### Raw data
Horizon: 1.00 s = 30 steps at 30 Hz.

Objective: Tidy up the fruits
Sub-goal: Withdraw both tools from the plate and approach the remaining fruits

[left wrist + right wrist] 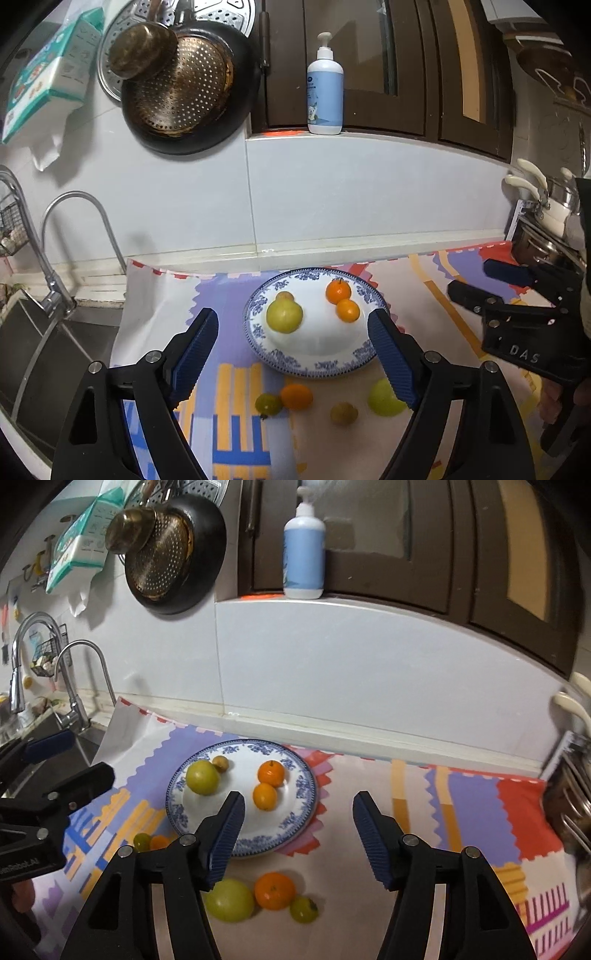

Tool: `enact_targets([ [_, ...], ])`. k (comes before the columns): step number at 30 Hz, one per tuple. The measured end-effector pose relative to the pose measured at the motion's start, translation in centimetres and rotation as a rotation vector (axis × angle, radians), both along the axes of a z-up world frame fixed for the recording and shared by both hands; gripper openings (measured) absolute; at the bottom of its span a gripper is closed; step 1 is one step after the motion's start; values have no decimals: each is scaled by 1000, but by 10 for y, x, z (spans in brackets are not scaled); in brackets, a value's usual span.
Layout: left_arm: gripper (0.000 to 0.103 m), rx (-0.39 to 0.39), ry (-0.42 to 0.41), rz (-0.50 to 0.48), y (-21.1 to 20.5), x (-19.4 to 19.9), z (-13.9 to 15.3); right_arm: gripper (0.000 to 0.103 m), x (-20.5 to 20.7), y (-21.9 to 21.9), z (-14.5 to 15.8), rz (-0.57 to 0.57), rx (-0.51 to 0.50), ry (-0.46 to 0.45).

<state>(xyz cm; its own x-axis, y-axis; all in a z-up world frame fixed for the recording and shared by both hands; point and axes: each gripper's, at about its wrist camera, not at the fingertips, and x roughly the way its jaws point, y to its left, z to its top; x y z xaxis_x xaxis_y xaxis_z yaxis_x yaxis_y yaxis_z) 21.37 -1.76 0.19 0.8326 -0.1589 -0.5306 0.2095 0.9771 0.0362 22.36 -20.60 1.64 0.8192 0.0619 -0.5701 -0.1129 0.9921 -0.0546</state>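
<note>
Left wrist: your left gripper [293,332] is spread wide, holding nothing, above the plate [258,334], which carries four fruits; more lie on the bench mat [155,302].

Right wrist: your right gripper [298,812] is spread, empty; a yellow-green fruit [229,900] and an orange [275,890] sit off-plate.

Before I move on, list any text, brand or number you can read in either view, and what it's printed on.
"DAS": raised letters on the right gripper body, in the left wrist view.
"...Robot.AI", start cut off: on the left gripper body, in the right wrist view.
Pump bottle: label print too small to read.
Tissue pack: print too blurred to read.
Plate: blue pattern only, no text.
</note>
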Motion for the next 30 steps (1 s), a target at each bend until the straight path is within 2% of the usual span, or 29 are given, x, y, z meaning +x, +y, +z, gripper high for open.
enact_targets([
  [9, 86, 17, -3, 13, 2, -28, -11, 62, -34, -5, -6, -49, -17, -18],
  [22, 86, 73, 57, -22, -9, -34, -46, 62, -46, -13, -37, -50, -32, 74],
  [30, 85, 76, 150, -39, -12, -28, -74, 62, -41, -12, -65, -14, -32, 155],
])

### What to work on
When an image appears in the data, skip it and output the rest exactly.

### Completed exercise
Horizon: 1.00 s = 30 steps at 30 Hz.

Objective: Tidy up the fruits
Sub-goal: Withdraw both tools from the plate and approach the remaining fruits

[left wrist + right wrist] 

Tool: `enact_targets([ [_, ...], ])`. k (comes before the columns): step number at 30 Hz, one per tuple. The measured end-effector pose relative to the pose measured at the motion's start, translation in centimetres and rotation as a rotation vector (axis × angle, radians), both along the axes of a z-up world frame fixed for the recording and shared by both hands; gripper openings (measured) absolute; at the bottom of its span a gripper is closed; step 1 is one step after the motion's start; values have no decimals: each is scaled by 1000, but by 10 for y, x, z (spans in brackets are not scaled); in brackets, a value's usual span.
Layout: left_arm: gripper (0.000 to 0.103 m), rx (-0.39 to 0.39), ry (-0.42 to 0.41), rz (-0.50 to 0.48), y (-21.1 to 20.5), x (-19.4 to 19.9), z (-13.9 to 15.3); right_arm: gripper (0.000 to 0.103 m), x (-20.5 to 20.7), y (-21.9 to 21.9), z (-14.5 to 15.8), rz (-0.57 to 0.57), rx (-0.51 to 0.50), ry (-0.46 to 0.45).

<state>(xyz cm; its own x-axis, y-axis; all in a z-up world frame fixed for the recording and shared by both hands; point and axes: each gripper's, at about its wrist camera, not at the fingertips, and x roughly the way its jaws point, y to its left, z to its top; x y z xaxis_x xaxis_y xaxis_z yaxis_x yaxis_y yaxis_z) 21.37 -1.76 0.19 0.8326 -0.1589 -0.5306 0.2095 0.9771 0.0362 22.36 -20.60 1.64 0.8192 0.0619 -0.5701 -0.1129 0.9921 -0.0546</state>
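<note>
Left wrist: your left gripper [293,332] is spread wide, holding nothing, above the plate [258,334], which carries four fruits; more lie on the bench mat [155,302].

Right wrist: your right gripper [298,812] is spread, empty; a yellow-green fruit [229,900] and an orange [275,890] sit off-plate.

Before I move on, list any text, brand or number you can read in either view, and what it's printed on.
"DAS": raised letters on the right gripper body, in the left wrist view.
"...Robot.AI", start cut off: on the left gripper body, in the right wrist view.
Pump bottle: label print too small to read.
Tissue pack: print too blurred to read.
Plate: blue pattern only, no text.
</note>
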Motion for the next 30 steps (1 s), a target at each bend until the straight path is within 2% of the usual span, or 29 are given, x, y, z meaning +x, +y, +z, gripper high for open.
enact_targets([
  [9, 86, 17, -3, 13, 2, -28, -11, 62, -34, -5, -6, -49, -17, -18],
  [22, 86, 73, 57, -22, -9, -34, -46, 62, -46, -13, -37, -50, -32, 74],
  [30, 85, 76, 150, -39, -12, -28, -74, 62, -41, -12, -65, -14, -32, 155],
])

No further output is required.